Des signes tout aussi inquiétants montrent qu’au sein même de la zone euro, des pays sont prêts à pousser les conditions restrictives du pacte à leurs limites. L'Italie est sur le point de dépasser le seuil des 3% l'année prochaine et d'autres pays ne sont pas loin derrière. La France et l'Allemagne ont montré le mauvais exemple. Tout cela ne va certainement pas convaincre les pays actuellement hors de l'euro que c’est un bon choix de rejoindre la monnaie unique –en particulier pour de petits états comme le Danemark et la Suède.
Le temps, c'est de l'argent
Comment sauver la crédibilité de l'Europe ? La plupart des analystes –à commencer par ceux de la Commission européenne– ont suggéré que l'Europe aurait besoin d’une application des règles plus stricte. Mais on voit mal comment une application plus rigoureuse des règles arbitraires du pacte pourrait aider l'Union. L'ironie de la décision prise par Ecofin, c'est qu'en définitive, elle est plutôt juste. Il n'était pas logique de forcer la France et l'Allemagne à réduire leur déficit, si cela signifiait leur retirer toute chance de se rétablir économiquement. Ce que la majorité des ministres européens des finances rassemblés de l’Ecofin a reconnu.
Ce n'est pas le fait que les règles du pacte aient été « interprétées » qui est mauvais. C’est le fait que cette « interprétation » ait été laissée aux états-membres eux-mêmes, où règne la realpolitik. Au lieu d’être confiée, par exemple, à une commission qui pourrait évaluer les déficits des pays au cas par cas –comme l'a suggéré le Centre de recherche économique.
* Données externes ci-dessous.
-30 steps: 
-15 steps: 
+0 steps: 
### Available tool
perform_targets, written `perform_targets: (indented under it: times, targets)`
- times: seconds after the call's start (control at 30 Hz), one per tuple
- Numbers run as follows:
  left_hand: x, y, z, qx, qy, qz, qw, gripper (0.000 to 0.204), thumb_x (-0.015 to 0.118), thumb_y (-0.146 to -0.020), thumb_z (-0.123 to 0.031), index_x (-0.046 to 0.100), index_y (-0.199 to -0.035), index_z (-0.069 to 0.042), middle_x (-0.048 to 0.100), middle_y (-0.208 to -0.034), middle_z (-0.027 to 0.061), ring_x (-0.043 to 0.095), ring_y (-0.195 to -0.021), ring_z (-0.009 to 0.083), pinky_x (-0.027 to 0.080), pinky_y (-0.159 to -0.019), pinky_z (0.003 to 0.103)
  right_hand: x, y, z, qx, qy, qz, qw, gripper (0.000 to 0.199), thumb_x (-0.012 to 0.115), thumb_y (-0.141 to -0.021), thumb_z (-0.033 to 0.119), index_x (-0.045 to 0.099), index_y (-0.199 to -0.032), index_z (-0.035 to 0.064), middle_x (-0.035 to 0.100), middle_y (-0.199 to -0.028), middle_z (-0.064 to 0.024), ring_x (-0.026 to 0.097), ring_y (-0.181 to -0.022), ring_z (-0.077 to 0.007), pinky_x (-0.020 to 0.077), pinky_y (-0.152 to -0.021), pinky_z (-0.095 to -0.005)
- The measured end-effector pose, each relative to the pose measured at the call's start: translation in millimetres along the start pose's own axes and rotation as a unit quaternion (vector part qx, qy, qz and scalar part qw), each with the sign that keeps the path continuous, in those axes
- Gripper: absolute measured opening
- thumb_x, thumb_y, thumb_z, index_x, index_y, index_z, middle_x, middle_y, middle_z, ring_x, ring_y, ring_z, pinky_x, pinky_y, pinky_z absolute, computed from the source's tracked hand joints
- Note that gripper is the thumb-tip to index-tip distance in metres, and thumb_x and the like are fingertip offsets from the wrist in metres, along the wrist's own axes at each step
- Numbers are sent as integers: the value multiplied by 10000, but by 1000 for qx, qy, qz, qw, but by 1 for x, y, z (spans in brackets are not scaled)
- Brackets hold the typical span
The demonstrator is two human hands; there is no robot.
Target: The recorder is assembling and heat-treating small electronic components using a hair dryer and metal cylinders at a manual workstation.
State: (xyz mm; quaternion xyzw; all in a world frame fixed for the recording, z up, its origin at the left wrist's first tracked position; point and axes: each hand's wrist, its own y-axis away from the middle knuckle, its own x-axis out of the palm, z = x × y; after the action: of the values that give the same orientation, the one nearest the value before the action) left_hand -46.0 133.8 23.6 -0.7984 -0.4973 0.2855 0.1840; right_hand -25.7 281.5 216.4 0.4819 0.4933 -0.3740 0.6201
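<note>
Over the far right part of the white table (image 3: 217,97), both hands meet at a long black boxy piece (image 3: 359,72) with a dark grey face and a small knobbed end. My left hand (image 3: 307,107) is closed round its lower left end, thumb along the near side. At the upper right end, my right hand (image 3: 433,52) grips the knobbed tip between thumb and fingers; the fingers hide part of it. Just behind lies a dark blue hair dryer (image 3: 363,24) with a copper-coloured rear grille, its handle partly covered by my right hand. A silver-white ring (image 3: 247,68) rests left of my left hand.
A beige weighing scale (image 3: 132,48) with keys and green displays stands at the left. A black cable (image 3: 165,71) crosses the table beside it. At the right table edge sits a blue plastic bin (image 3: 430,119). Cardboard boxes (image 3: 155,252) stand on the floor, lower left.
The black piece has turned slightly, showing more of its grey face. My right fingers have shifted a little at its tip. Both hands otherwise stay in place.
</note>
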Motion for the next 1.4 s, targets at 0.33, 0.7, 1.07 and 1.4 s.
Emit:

La vraie question est de savoir si les états-membres sont finalement prêts à sacrifier l'illusion de cette souveraineté nationale qu'ils entretiennent pieusement lors des conseils Ecofin, et à établir un véritable régulateur, impartial et pro-européen. Hélas, tant que les plus grands états sont capables de s’unir pour obtenir un traitement préférentiel, toute possibilité de réforme semble plutôt mal partie.